"I hold his semen inside me, waiting. Not speaking. The police arrive and interrogate me, and I answer, using as few words as possible." Shira Lipkin, 20 years old in 1994, sat in the hospital's waiting room fighting the pressure to go to the bathroom, knowing it could hinder the quality of evidence law enforcement could collect and later use against the man that, hours earlier, had kidnapped and raped her. Her mouth chafed from the sock gag and wrists raw and bleeding from being bound, she writes her state of mind was indescribable. But she tolerated the pressure to urinate and the physical pain in the interest of preserving the rapist's DNA inside her, she wrote in her account of the rape years later.

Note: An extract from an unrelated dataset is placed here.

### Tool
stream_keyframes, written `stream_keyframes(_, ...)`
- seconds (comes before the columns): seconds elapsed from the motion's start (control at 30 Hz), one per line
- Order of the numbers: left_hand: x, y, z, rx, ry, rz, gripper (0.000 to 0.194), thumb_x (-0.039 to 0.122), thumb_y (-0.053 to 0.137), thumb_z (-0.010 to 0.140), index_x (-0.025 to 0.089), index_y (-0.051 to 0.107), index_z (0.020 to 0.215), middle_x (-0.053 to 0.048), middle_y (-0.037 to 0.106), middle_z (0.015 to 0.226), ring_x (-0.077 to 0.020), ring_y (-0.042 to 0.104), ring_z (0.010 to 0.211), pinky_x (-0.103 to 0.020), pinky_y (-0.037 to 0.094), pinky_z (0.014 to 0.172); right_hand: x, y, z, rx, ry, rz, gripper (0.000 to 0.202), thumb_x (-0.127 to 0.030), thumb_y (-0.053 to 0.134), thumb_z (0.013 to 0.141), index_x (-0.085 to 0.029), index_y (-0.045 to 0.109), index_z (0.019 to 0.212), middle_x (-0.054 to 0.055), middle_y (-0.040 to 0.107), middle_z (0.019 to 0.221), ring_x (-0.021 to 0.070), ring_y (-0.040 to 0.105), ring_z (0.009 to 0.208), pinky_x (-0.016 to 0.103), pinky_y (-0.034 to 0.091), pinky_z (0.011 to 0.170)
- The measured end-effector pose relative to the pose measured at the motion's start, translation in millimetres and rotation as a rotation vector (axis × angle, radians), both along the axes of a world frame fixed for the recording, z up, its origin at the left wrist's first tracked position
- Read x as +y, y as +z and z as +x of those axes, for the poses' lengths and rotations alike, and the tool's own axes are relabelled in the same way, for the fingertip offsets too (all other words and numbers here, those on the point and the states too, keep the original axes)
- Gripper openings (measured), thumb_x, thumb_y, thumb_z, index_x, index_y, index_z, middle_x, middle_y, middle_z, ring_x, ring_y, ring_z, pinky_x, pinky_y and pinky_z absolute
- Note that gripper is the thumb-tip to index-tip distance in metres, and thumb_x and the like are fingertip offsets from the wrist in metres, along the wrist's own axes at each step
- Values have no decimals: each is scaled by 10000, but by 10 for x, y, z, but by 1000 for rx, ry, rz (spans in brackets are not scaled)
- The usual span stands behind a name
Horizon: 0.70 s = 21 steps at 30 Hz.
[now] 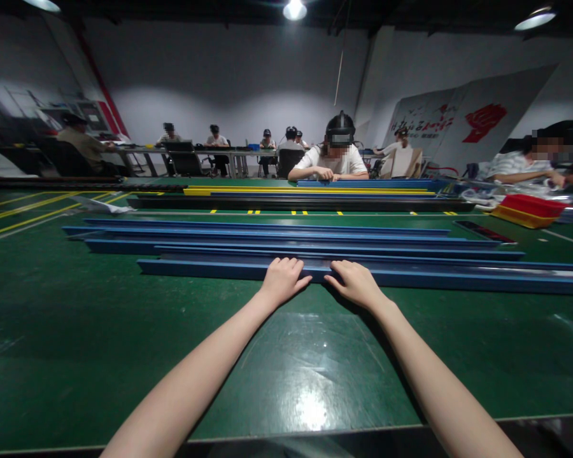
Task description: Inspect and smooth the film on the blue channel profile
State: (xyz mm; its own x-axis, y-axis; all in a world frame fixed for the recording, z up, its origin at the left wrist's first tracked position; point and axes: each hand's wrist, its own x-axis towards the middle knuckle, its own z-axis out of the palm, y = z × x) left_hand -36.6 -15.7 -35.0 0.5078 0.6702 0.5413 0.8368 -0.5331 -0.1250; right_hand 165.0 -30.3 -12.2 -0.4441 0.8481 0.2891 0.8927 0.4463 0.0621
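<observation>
A long blue channel rail (200, 268) lies lengthwise across the near part of the green table, its right end running out of view. My left hand (282, 280) is closed over its near wall, fingers hooked inside the rim and thumb along the front. A short gap to the right, my right hand (356, 281) grips the same rail in a matching way, thumb pointing inward. The fingertips of both hands are hidden inside the channel. Just behind, several more blue rails (124, 245) lie roughly parallel on the table.
Farther back on the green table (124, 350) are a black rail (305, 204) and a yellow rail (310, 191). A dark phone-like slab (486, 231) and a red and yellow bin (530, 210) stand right. A person (344, 156) works opposite; others sit beyond.
</observation>
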Motion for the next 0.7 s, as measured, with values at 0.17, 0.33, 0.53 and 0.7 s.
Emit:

What was on Lipkin's mind as she waited to be examined is what was on Congress's mind in 2005: DNA. Investigators and prosecutors need victims to be examined as soon as possible after a rape in order to collect semen, hair, skin or saliva that the attacker may have forcefully transmitted in order to connect DNA evidence with the perpetrator. Sexual assault experts say victims need time to heal from the attack, emotionally and physically, before they can make choices about whether or not they want to pursue legal action. These contradictory needs prompted Congress to add a stipulation to the 2005 reauthorization of the Violence Against Women Act (VAWA) which would require that states provide free sexual assault exams and collection of rape kit evidence to survivors, even if the victim does not report the crime to police or does not wish to cooperate with law enforcement. Next year marks the first year that all states will be obligated to provide the services. It is hoped the Act will create balance between the conflicting needs of law enforcement's need to collect physical evidence in a timely manner, and victims' needs for more time to recover and subsequently, make decisions.
Pinpointing the problem
Cindy Dyer, director of the U.S. Department of Justice Office on Violence Against Women (OVW) and a 14-year veteran of domestic violence and sexual assault prosecution, explains that in the past, two things commonly occurred: First, a victim would present at the hospital after a rape and relate that he or she did not want to press charges, or at least not at that time. It was not uncommon, Dyer says, for the hospital and police to reject the victim for a sexual assault examination since the victim was unsure if he or she would prosecute the case. Or second, the victim may have had an exam, but the hospital and police made the victim responsible for charges unless he or she agreed to prosecute. It is these legacy practices that the VAWA addition was implemented to combat.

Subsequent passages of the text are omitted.